Dietary Calcium Intake in Sample of School Age Children in City of Rabat, Morocco

Joint Unit of Nutrition and Food Research, CNESTEN–Ibn Tofaïl University–URAC 39, Regional Designated Center for Nutrition (AFRA/IAEA), Rabat, Morocco

Correspondence should be addressed to Naima Saeid; moc.oohay@an_dieas

Received 21 December 2017; Revised 8 March 2018; Accepted 14 March 2018; Published 8 April 2018

Academic Editor: Michael B. Zemel

Copyright © 2018 Amina Bouziani et al.

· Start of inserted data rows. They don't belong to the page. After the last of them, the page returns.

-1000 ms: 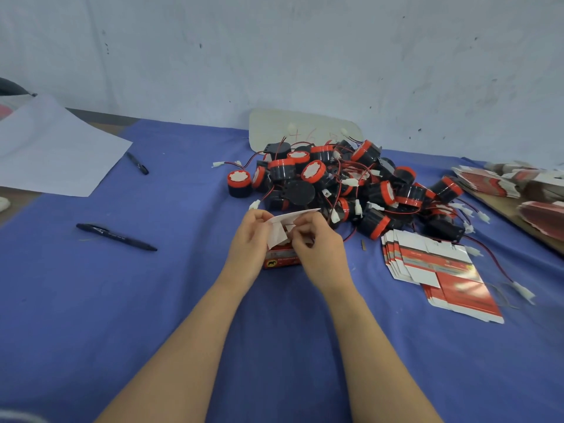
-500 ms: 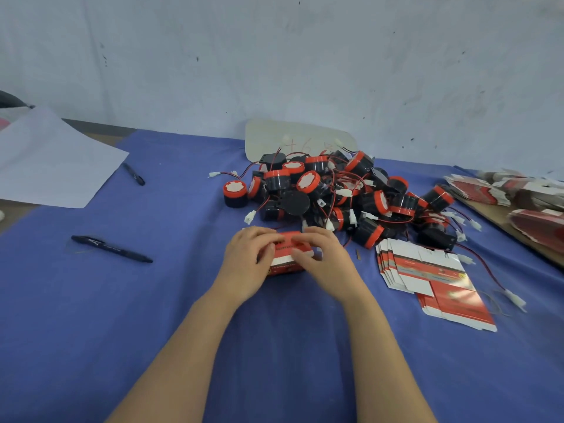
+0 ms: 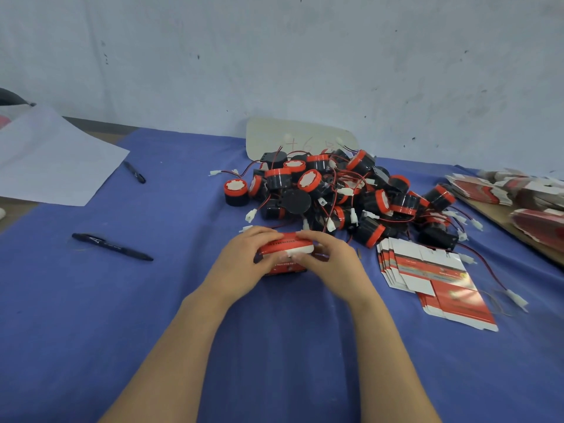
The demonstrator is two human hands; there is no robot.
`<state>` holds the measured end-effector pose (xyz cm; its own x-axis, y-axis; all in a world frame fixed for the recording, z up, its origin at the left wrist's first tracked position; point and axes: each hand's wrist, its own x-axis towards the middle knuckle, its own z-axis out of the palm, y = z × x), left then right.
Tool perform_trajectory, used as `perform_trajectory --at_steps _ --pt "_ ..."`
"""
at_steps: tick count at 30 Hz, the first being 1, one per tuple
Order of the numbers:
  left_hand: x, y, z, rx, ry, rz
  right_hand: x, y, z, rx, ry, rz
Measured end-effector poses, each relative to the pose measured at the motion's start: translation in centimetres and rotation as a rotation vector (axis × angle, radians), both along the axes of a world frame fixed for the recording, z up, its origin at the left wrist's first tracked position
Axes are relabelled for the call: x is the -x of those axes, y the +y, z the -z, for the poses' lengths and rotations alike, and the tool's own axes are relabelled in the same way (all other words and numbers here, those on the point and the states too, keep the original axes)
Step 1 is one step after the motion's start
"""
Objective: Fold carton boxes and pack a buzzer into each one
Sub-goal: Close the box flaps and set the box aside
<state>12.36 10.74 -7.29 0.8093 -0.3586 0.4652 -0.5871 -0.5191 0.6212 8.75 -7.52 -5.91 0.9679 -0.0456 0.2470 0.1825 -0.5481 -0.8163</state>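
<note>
Cloth [image 3: 91, 315] in blue is covering the desk [image 3: 15, 212], and a heap of buzzers [image 3: 335, 190] is lying toward its far side. Flat cartons [image 3: 427, 270] are fanning out just right of the heap. Just before the heap, the left grip [image 3: 241, 264] and right grip [image 3: 332, 261] are both curling round a red box [image 3: 287, 246]. A pen [image 3: 111, 247] is lying well left.

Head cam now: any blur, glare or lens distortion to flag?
Head view: flat, bluish light with only soft shadows; far-right carton pile smeared with blur; sheen on the flat carton stack; wide-angle stretch toward the frame edges; print on the held carton box is soft and unreadable.
</note>
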Motion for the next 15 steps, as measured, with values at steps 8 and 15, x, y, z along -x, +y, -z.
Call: perform_trajectory --at_steps 8,15 --pt "-0.1 -0.4 0.3 0.077 0.004 -0.037 -0.5 0.9 0.2 -0.113 -0.020 0.073" --pt "0.1 -0.7 0.2 0.166 0.066 -0.048 -0.6 1.2 0.5 -0.149 -0.025 0.126"
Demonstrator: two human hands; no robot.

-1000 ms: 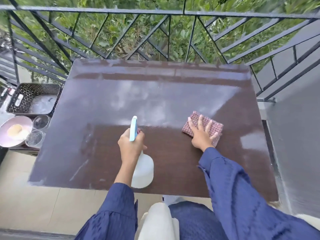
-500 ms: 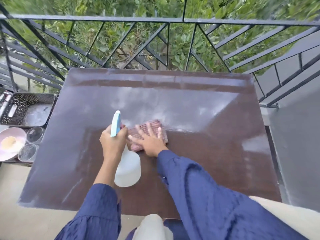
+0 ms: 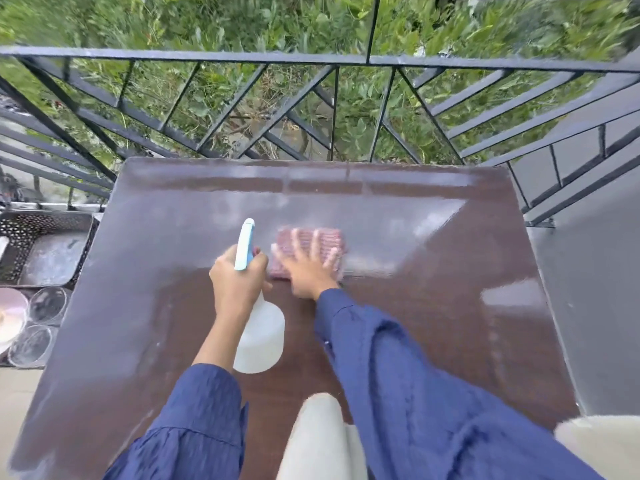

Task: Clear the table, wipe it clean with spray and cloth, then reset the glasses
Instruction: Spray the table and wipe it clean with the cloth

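Note:
A dark brown table [image 3: 433, 341] fills the middle of the head view, its far half dull and its near half glossy. My left hand [image 3: 237, 284] grips a white spray bottle [image 3: 259, 341] with a light blue head, held just above the table. Right beside it, my right hand [image 3: 310, 268] presses flat with spread fingers on a folded pink checked cloth [image 3: 322, 237] lying on the table; hand and cloth are motion-blurred. Two clear glasses [image 3: 46, 304] stand off the table at the left edge.
A black perforated basket [image 3: 20, 233] sits left of the table, with a pink plate [image 3: 10, 317] near the glasses. A black metal railing [image 3: 332, 109] runs behind and to the right of the table. A grey wall [image 3: 588, 306] borders the right side.
My right hand swept the cloth from the table's right-middle leftward to beside the bottle, then a little farther away from me. My left hand kept holding the bottle.

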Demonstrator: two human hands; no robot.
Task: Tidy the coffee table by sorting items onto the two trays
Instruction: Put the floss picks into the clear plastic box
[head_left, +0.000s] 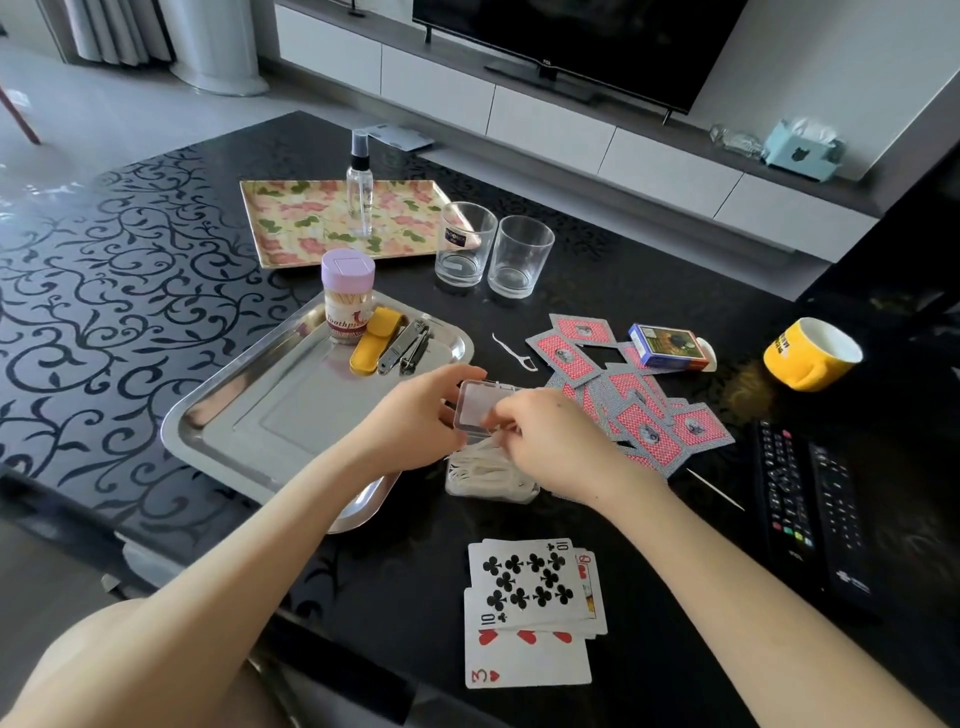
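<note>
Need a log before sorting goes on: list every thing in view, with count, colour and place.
floral tray: 1, pink-cream, far left
spray bottle: 1, clear, on floral tray
steel tray: 1, silver, near left
toothpick jar: 1, lilac lid, on steel tray
case: 1, yellow, on steel tray
nail clippers: count unclear, silver, beside case
glasses: 2, clear, right of floral tray
floss pick: 1, white, loose on table
face-down cards: many, red, centre right
card box: 1, blue, behind them
face-up cards: several, white, near edge
mug: 1, yellow, far right
remotes: 2, black, right edge
clear box: 1, open, under hands
left hand: holds box lid
right hand: curled at box opening
</note>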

This is an open access article distributed under the Creative Commons Attribution License, which permits unrestricted use, distribution, and reproduction in any medium, provided the original work is properly cited.

Abstract

Calcium is an important mineral playing a vital role to maintain bone health. Calcium intake is considered as one of the most important determinants to assess the calcium status and to evaluate the calcium deficiency in the human body. Our study aims at estimating calcium intake in a sample of children and adolescent to be used in the global strategy to reduce calcium deficiency disorders in Morocco. Thus, 131 children and adolescents were recruited from public schools at Rabat and its regions in the framework of a descriptive cross-sectional study. For each participant, anthropometric parameters were measured. Calcium status was assessed by 24 h dietary recall. Food frequency questionnaire was used to evaluate children’s nutritional habits and to assess the consumption of calcium-rich food. Overall, the mean calcium intake was 522.0 ± 297.0 mg/day, and 85.5% of subjects highlighted calcium deficiency, with no significant difference between boys and girls. Calcium intake was significantly different according to age groups, and high consumption of calcium was found in subjects aged from 14 to 18 years (776.86 ±290.07 mg/day), giving evidence of the low calcium status of the studied population. Daily food intake and food frequency analysis showed that bread, vegetables, and fruits are the most consumed food and the main source of daily calcium intake. Consumption of dairy products, considered as the best source of calcium, is lower and represents only 14% of total calcium intake. Our study clearly showed that calcium status is very lower in Moroccan children and adolescents and a large proportion of this population have inadequate calcium intake. Hence, there’s an urgent need of specific strategies, including children sensitisation and nutritional education, to increase calcium intake and therefore reduce calcium deficiency disorders impacting the whole body during childhood and in adult age.